— Почему у тебя тут темно? — голос его был так спокоен, словно события сегодняшнего дня не имели места.
— Тут нет трута, — Сарита так и осталась лежать на диване.
— А ты смотрела в ящиках внизу?
Сарита промолчала, тем самым давая понять, что нет, и он вышел. Послышались звуки высекания огня из огнива и на галерею проник мягкий свет.
— Спустись, Сарита, надо кое о чем поговорить.
Она не сдвинулась с места, с любопытством ожидая его дальнейших действий.
— Сарита, не заставляй меня применять силу.
Она хотела, чтобы их разговор состоялся несколько погодя, но не желала, чтобы он делал ее существование здесь еще более невыносимым.
Поэтому она спустилась вниз, в дворик. Абул стоял, прислонившись к одной из колонн, скрестив на груди руки.
— Я голодна, — объявила Сарита тоном, предполагающим обвинение, которого Абул, однако, не поддержал.
— Хорошо, — сказал он, — это входило в мои планы. На голодный желудок хорошо обдумывать совершенные глупости.
Сарита прищурилась.
— Так, по‑вашему, это глупости — желать покинуть тюрьму? По‑моему, это желание вполне объяснимо.
— Глупостью было то, что ты решила, что сможешь покинуть это место без моего разрешения, — ответил Абул, — однако я имел в виду не это.
— Ну а теперь выслушайте меня, мой господин калиф, — голос ее звенел от гнева. — Меня тут, как мешок с мукой, таскал какой‑то дикарь. Мне горло чуть не перерезали. Я сижу часами голодная в этой темнице и моему терпению пришел конец. Я больше не желаю выслушивать ваших поучений. — И она повернулась, с намерением вернуться на галерею, чтобы в одиночестве успокоиться. Но Абул быстро схватил ее за руку.
— Нет, ты будешь меня слушать, Сарита! Для своего же блага.
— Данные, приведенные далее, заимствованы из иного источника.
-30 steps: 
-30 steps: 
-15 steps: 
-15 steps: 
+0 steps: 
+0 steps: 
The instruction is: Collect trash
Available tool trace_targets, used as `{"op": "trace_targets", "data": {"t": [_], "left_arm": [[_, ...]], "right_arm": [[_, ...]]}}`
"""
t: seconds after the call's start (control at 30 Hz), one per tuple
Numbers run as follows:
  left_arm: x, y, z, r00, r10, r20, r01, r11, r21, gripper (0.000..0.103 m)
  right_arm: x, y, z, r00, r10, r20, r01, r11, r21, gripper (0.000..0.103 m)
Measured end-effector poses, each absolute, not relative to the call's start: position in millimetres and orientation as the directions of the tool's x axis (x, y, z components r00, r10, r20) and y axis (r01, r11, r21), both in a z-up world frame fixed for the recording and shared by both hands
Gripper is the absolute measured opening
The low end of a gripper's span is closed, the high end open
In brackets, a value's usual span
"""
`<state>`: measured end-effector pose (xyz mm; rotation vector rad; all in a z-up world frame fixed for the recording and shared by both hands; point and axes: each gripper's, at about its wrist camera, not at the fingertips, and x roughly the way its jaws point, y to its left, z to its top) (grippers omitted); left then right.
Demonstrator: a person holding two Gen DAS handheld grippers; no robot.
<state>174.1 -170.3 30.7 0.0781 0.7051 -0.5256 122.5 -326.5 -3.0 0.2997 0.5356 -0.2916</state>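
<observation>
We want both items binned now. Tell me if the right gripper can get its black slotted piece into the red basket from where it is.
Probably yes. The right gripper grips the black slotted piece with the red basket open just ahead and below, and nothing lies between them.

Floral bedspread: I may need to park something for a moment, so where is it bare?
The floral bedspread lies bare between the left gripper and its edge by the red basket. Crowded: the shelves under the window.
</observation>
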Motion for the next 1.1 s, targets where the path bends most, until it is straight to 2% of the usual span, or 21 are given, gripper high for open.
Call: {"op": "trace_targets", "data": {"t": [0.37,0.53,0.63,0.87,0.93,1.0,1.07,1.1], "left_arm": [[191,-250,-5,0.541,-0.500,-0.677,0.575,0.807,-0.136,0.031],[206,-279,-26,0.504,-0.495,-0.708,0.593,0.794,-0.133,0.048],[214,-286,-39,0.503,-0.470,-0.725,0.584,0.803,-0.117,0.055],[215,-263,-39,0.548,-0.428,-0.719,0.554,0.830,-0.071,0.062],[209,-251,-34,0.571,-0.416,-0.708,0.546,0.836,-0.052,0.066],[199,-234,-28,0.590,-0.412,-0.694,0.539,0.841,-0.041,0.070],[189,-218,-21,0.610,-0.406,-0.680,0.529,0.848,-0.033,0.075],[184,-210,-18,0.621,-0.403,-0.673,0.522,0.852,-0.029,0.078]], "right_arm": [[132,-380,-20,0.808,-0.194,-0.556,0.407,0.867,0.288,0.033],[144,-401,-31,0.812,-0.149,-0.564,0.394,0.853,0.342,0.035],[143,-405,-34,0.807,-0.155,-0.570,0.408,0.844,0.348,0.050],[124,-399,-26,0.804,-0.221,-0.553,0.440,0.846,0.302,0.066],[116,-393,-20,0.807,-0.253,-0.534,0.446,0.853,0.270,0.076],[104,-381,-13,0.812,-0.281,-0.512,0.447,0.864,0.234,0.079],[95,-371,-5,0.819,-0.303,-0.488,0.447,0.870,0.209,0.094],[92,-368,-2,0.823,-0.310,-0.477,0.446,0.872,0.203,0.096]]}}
— Нет! Отпустите меня! — Сарита попыталась вырваться, чувствуя свое бессилие и еще больше от этого злясь. Абул не отпускал ее и она подняла колено, намереваясь нанести ему удар в пах.
Одно из двух — либо он предвидел это, либо у него была прекрасная реакция, но он уклонился и удар пришелся ему по бедру.
— Черт! — теперь в его голосе был гнев, глаза сверкали. Так ты ничему сегодня не научилась?
— О нет, я поняла истинную суть этой сказочной земли, — и она нагнулась, чтобы растереть колено, ушибленное о его твердое бедро.
Слезы — то ли боли, то ли гнева наполнили ее глаза.
— Она прекрасна снаружи, но на самом деле пропитана злом. Вы можете сколько угодно пустословить о стремлении к истинной гармонии души и тела, о важности отдыха и о высоких ценностях, свойственных вашей культуре, но в душе вы все остаетесь дикарями… даже если тело ваше и чисто.
Теперь Абул уже не чувствовал злости, а только какое‑то нежеланное любопытство. Он потер бедро, стараясь не думать о том, каковы были бы его ощущения, если бы Сарита попала туда, куда целилась.
Ты хочешь сказать, что в твоем племени можно наброситься на мужчину, как ты сделала это сегодня, и остаться безнаказанной?
Сарита заколебалась. Гнев ее в результате этой драчки поубавился.
— Нет, не безнаказанной, — сказала она, наконец, — но горло мне бы не перерезали, — добавила Сарита. — И не стали бы таскать повсюду, как убитого оленя, это уж точно.
— Что касается здешних мужчин, Сарита, то, во‑первых, ты для них женщина, а во‑вторых — неверующая. Женщины здесь поступают так, как им говорят и не выходят туда, где им не положено быть, и для мужчины, верящего в единого Бога, тот факт, что ты неверующая, абсолютно обесценивает тебя в его глазах, тем более, если ты нападаешь на правоверного мужчину. Если бы ты принадлежала моему народу, то знала бы как вести себя так, чтобы не вызвать у мужчины гнев.
— Значит, я не должна обижаться на то, что меня таскали как мешок с мукой?
— Конечно, ведь ты нарушила мои предписания. А они здесь для всех являются законом, Сарита, и те, кто путешествует по этой земле или ведут здесь какие‑либо дела, делают это с моего позволения. Ты должна понять это для своего же собственного блага. Может случиться так, что я не буду иметь возможности защитить тебя.
— Да уж, значит, заперев меня в темноте и не давая мне часами еды, вы полагаете, что защищаете меня? Тогда приношу извинения за то, что не выразила вам своей благодарности, видимо, это произошло из‑за того, что я не сумела понять, что нуждаюсь в защите своего же похитителя.